In the case of Mokhov v. Russia,
The European Court of Human Rights (Fifth Section), sitting as a Chamber composed of:
Peer Lorenzen, President,
Karel Jungwiert,
Rait Maruste,
Anatoly Kovler,
Mark Villiger,
Mirjana Lazarova Trajkovska,
Zdravka Kalaydjieva, judges,
and Claudia Westerdiek, Section Registrar,
Having deliberated in private on 9 February 2010,
Delivers the following judgment, which was adopted on that date:
PROCEDURE
1. The case originated in an application (No. 28245/04) against the Russian Federation lodged with the Court under Article 34 of the Convention for the Protection of Human Rights and Fundamental Freedoms ("the Convention") by a Russian national, Mr Aleksey Vladimirovich Mokhov ("the applicant"), on 6 July 2004.
2. The applicant, who had been granted legal aid, was represented by Mr P.A. Finogenov, a lawyer practising in Moscow. The Russian Government ("the Government") were represented by Mr G. Matyushkin, Representative of the Russian Federation at the European Court of Human Rights.
3. On 1 September 2008 the President of the Fifth Section decided to give notice of the application to the Government.

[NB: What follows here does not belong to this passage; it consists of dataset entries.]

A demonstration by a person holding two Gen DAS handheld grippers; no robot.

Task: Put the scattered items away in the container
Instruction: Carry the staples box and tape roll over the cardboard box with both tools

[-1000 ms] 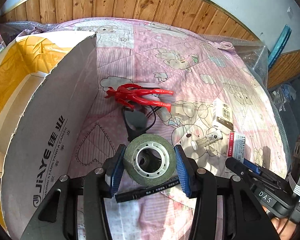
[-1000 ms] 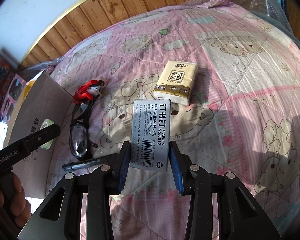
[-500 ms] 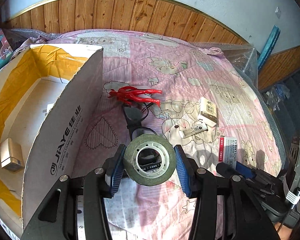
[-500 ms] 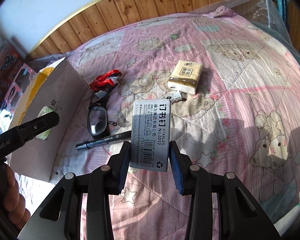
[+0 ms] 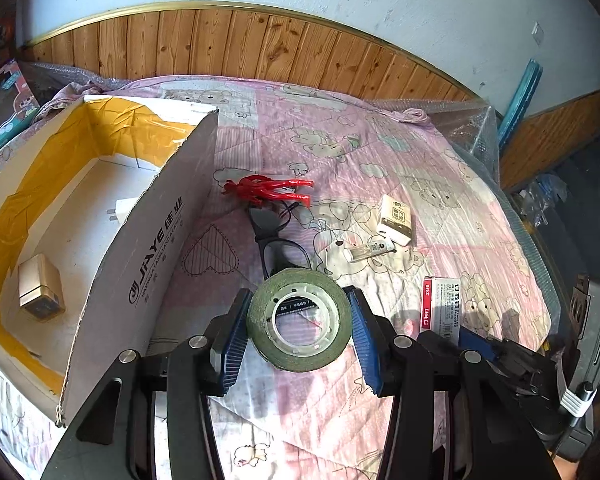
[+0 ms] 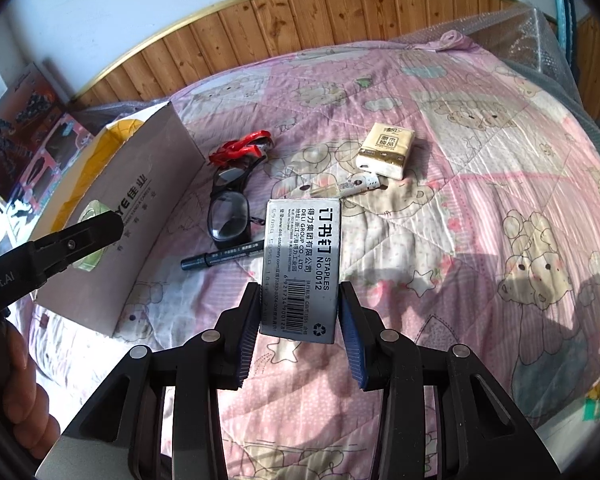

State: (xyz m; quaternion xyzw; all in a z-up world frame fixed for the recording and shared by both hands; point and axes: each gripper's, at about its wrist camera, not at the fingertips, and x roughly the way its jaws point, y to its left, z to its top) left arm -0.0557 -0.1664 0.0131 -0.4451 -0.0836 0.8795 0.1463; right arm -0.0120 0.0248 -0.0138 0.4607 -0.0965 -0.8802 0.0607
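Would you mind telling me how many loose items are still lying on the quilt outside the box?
5: red clip beside the box, glasses below it, marker under those, tissue pack to the right, small tube beside it. Others may be hidden.

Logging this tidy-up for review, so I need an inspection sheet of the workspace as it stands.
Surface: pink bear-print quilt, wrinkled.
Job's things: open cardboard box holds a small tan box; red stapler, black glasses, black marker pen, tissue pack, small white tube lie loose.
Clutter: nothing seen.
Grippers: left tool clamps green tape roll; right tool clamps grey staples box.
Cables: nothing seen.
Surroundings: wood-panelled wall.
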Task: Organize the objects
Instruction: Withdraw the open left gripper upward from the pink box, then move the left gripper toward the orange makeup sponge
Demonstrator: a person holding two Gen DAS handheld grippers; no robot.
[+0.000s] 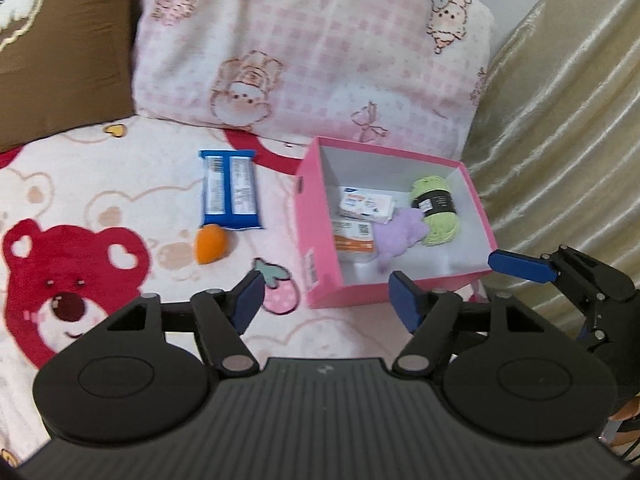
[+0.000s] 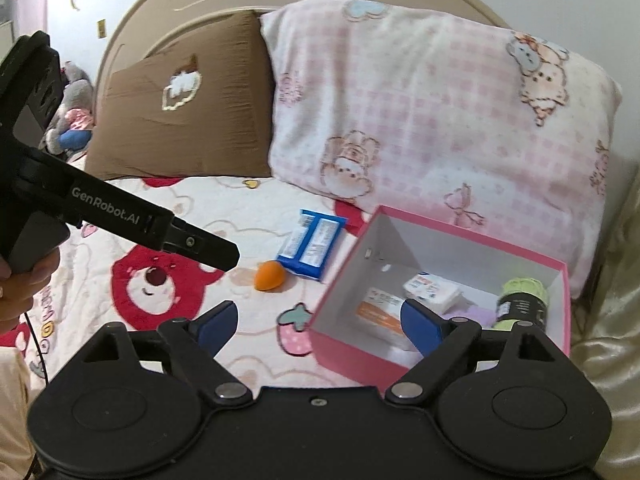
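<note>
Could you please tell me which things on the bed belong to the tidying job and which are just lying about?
Part of the job:
pink box
blue packet
orange sponge
green yarn
purple plush
white packs

Just lying about:
pink pillow
brown cushion
grey soft toy

The right finger hides part of the orange-banded box (image 2: 378, 310); its print is blurred.
</note>
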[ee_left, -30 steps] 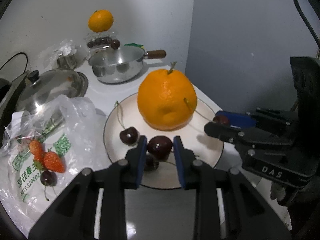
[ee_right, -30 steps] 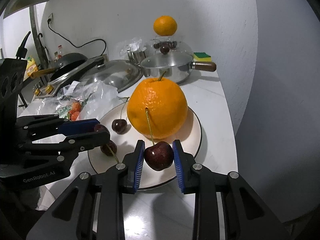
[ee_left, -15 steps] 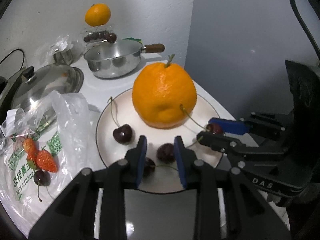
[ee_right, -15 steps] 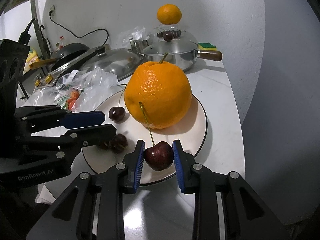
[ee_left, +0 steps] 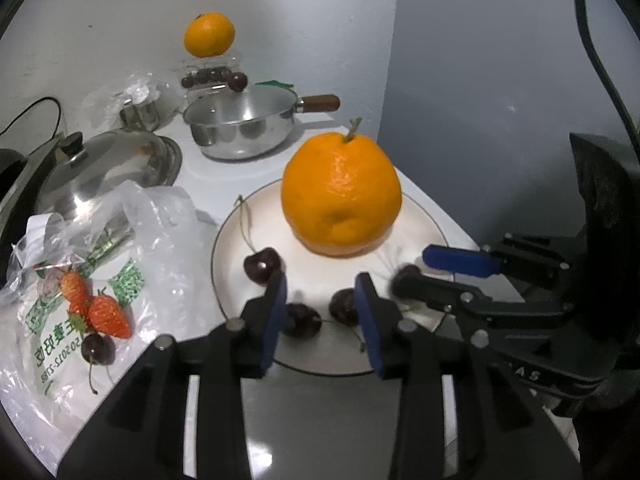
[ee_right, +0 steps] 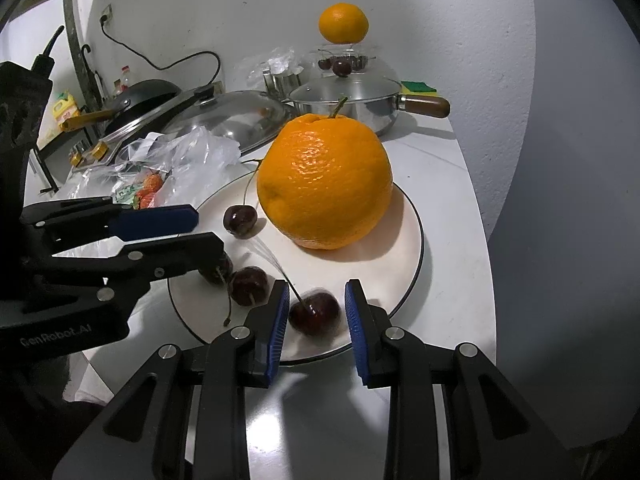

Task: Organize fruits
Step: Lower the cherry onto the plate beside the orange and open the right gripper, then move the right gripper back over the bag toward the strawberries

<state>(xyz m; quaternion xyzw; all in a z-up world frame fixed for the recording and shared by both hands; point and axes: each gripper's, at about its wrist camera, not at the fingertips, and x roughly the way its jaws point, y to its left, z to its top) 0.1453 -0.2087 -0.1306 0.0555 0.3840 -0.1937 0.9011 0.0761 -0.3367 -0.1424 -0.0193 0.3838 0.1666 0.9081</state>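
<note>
Cherries now lie loose on the plate (ee_right: 416, 216) beside the orange (ee_right: 324, 180): we find left tongs (ee_left: 320, 308) and right tongs (ee_right: 316, 312) both spreading, each having released its cherry (ee_right: 314, 314), so that placement is done.

2 oranges (ee_left: 340, 196), 4 plate cherries (ee_right: 239, 220), 2 strawberries (ee_left: 108, 316), 1 plate (ee_right: 408, 216)

1. A large orange (ee_right: 324, 184), stem up, sits on the white plate (ee_right: 412, 236) toward 12 o'clock.
2. Four dark cherries (ee_right: 314, 312) with stems lie on the plate from 9 to 6 o'clock.
3. Strawberries (ee_left: 105, 314) and a cherry lie on the plastic bag (ee_left: 168, 248) at 9 o'clock.
</note>
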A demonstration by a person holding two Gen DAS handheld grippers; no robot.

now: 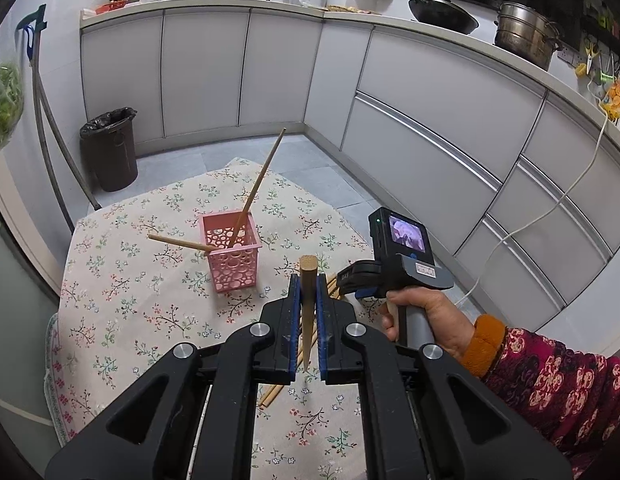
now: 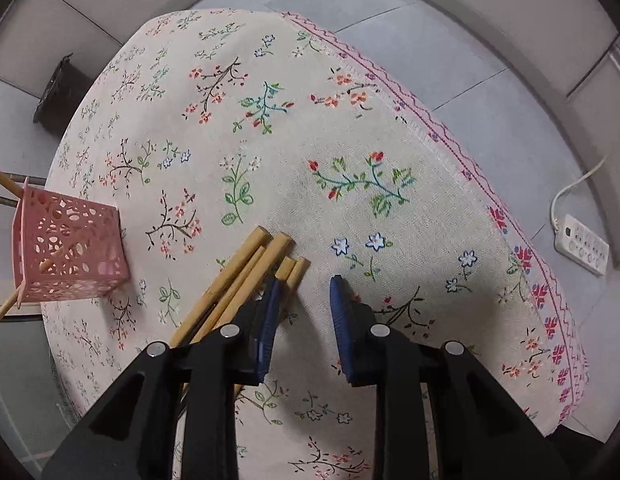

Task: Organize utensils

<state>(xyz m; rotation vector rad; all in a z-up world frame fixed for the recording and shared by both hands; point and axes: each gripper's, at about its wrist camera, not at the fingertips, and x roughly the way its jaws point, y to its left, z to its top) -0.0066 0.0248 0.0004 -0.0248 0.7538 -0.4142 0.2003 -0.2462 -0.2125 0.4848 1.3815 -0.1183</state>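
Floral-cloth counter (image 2: 349,128) carries a pink basket (image 1: 231,251) with two chopsticks (image 1: 257,191) sticking out. Loose chopsticks (image 2: 246,276) lie beside the right tongs (image 2: 306,284), which are spread with nothing between. Left tongs (image 1: 308,285) pinch one chopstick (image 1: 308,312) upright.

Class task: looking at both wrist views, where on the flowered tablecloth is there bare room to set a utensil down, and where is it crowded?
Free: the far stretch beyond the pink basket, and the right side, from the chopstick pile out to the tablecloth hem. Crowded: the near middle, where the pile and both tools meet.
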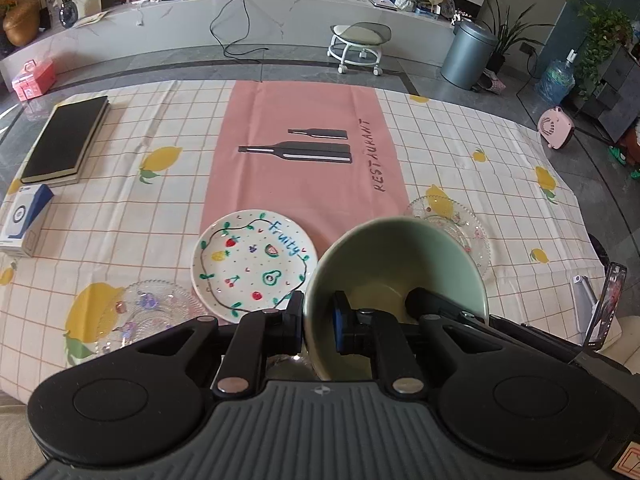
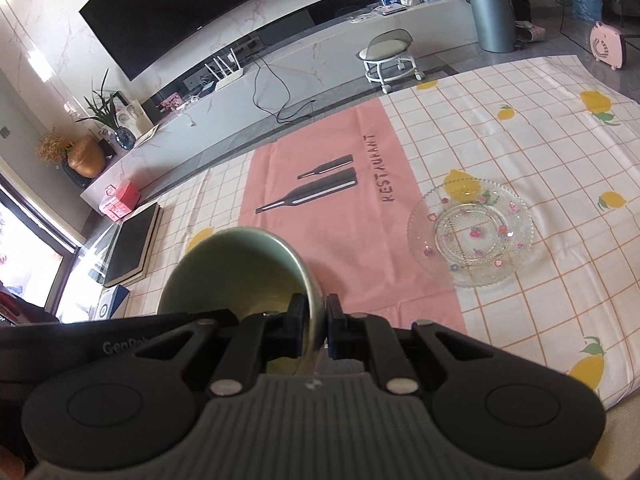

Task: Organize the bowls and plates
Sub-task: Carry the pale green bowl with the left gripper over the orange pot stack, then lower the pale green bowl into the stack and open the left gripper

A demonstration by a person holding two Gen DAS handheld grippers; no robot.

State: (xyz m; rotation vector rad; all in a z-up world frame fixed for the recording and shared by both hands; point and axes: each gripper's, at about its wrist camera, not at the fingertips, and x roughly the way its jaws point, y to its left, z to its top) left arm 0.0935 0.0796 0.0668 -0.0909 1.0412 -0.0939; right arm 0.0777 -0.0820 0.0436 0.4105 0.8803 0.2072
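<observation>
Lemon-checked cloth point(image 1: 120, 208) covers the desk, pink runner point(image 1: 304, 152) central. Both hand-held grippers, left point(image 1: 318, 326) and right point(image 2: 316, 326), clamp the green bowl point(image 1: 400, 264) rim beside the runner's near end.

The green bowl point(image 1: 396, 264) hides the near edge of the right glass plate point(image 1: 460, 220) in the left wrist view, and its own lower part is lost behind the left tongs point(image 1: 318, 320). The left glass plate point(image 1: 148, 312) and the white fruit plate point(image 1: 252, 260) are partly covered by that gripper's body. In the right wrist view the bowl's base is hidden behind the right tongs point(image 2: 316, 328).
</observation>
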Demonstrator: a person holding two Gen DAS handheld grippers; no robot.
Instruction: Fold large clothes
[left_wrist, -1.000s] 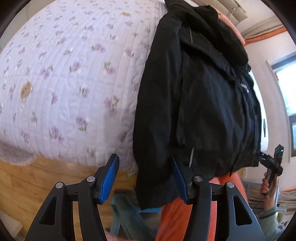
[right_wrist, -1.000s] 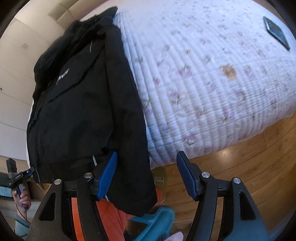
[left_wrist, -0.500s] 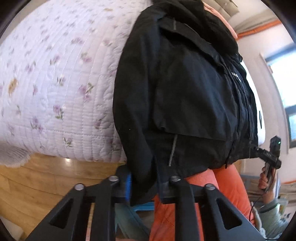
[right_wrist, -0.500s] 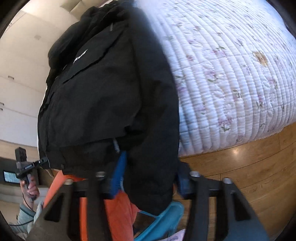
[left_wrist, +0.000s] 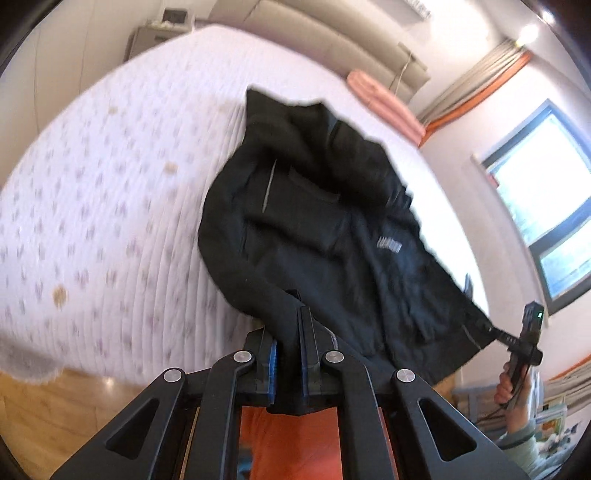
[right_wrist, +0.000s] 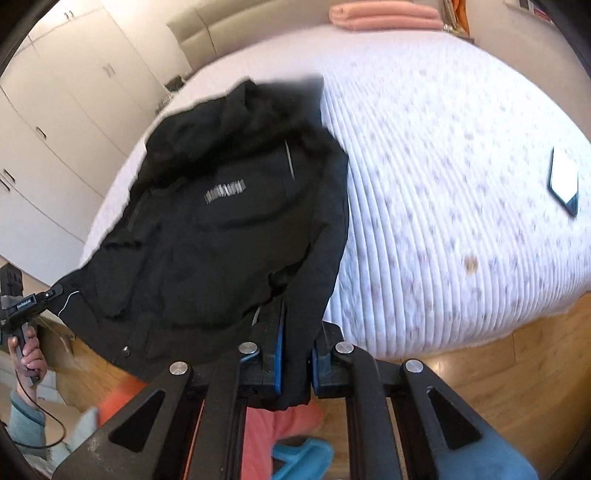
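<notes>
A black jacket (left_wrist: 314, 240) (right_wrist: 221, 240) lies on the quilted bed (left_wrist: 110, 184) (right_wrist: 443, 184), collar toward the headboard. Its lower part is raised off the bed's front edge. My left gripper (left_wrist: 288, 325) is shut on a fold of the jacket's lower left edge. My right gripper (right_wrist: 297, 332) is closing tight on the lower right edge, and its blue pads press the fabric. Each view also shows the other gripper at the opposite bottom corner: the right gripper (left_wrist: 493, 328) and the left gripper (right_wrist: 55, 291), each held in a hand.
A phone (right_wrist: 563, 181) lies on the bed's right side. A folded pink blanket (left_wrist: 384, 99) sits by the headboard. A white wardrobe (right_wrist: 55, 110) stands on the left and a window (left_wrist: 546, 221) on the right. Wooden floor (right_wrist: 517, 369), orange trousers (left_wrist: 295, 443) and a blue slipper (right_wrist: 303, 461) show below.
Both grippers went from open beside the hanging hem to shut on it. They then rose, lifting the jacket's lower part off the bed's edge.
</notes>
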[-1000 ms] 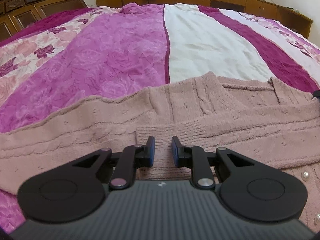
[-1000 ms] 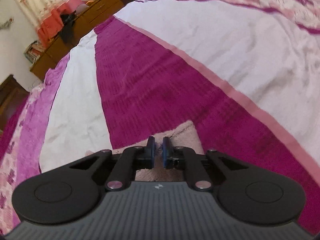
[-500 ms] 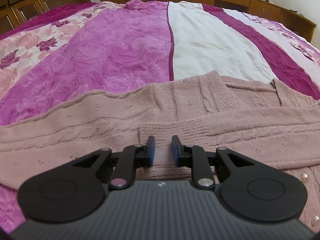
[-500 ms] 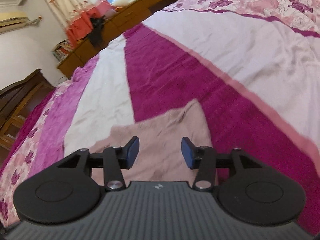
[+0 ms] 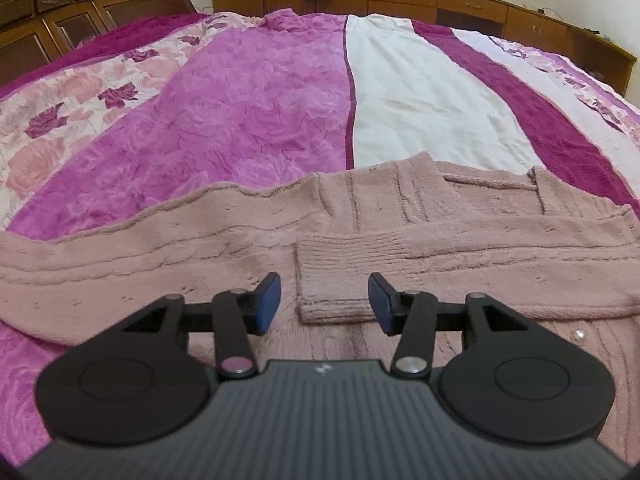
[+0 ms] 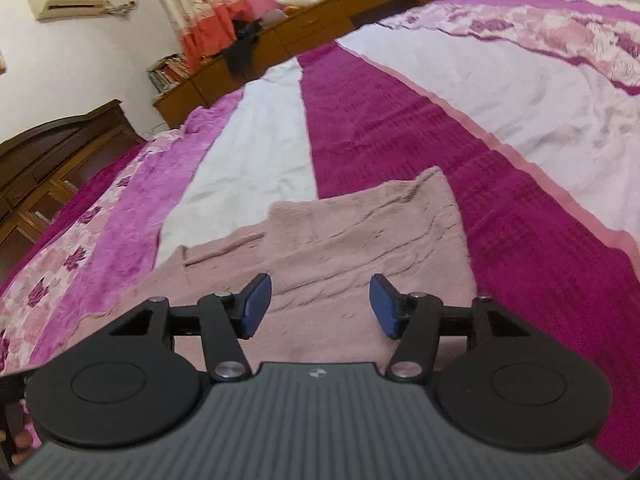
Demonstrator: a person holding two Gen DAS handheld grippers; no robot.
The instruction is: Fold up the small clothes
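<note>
Now both grippers let go: left gripper (image 5: 324,300) fingers opening, cuff (image 5: 336,276) lying free between them; right gripper (image 6: 320,304) fingers opening, empty over cardigan (image 6: 360,248) on bed (image 6: 380,120). Sleeve fold placed; next fold due.

A fuzzy, matt cable-knit cardigan (image 5: 400,248) with a glossy pearl button (image 5: 579,335) at 4 o'clock lies on a plush, velvety bedspread (image 5: 260,112); polished dark wood cabinets (image 5: 60,20) stand at 10 o'clock, behind matt black plastic gripper arms.
</note>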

It was also decided to examine the merits of the application at the same time as its admissibility (Article 29 § 3).
THE FACTS
I. The circumstances of the case
4. The applicant was born in 1972 and lives in Kostroma. He is currently serving a sentence in correctional facility ZhKh-385/5 in the village of Lepley, Mordoviya.
5. On an unspecified date criminal proceedings were instituted against the applicant on charges of abuse of powers by a public official, aggravated bribery and forgery.
6. On 8 April 2000 the applicant was arrested and placed in custody on suspicion of aggravated murder and robbery.
7. On 18 April 2000 the applicant was officially charged with aggravated murder and robbery.
8. On 9 December 2000 the applicant was convicted of abuse of powers, aggravated bribery and forgery and sentenced to five years' imprisonment.
9. On 15 and 18 January 2001, whilst the pre-trial investigation into the murder and robbery was pending, the State local television company, KTRK, broadcast the Na grani ("On the Edge") programme which contained an interview with Mr T., an investigator from the prosecutor's office of the Kostroma Region ("the prosecutor's office"), who informed the public that the applicant had committed a series of offences. In particular, he stated that:
"The murder was committed while the investigation into bribery and abuse of power [with which the applicant had been charged] had been pending for a sufficiently long time and it was possible to refer the case to a court. And we found out that Mokhov had committed a second, more serious, crime - a murder, connected to the robbery and attack."
10. On 26 January 2001 the applicant lodged a civil claim against the prosecutor's office and KTRK. Referring to Article 49 of the Constitution of the Russian Federation, he sought compensation for non-pecuniary damage resulting from the alleged violation of the presumption of innocence.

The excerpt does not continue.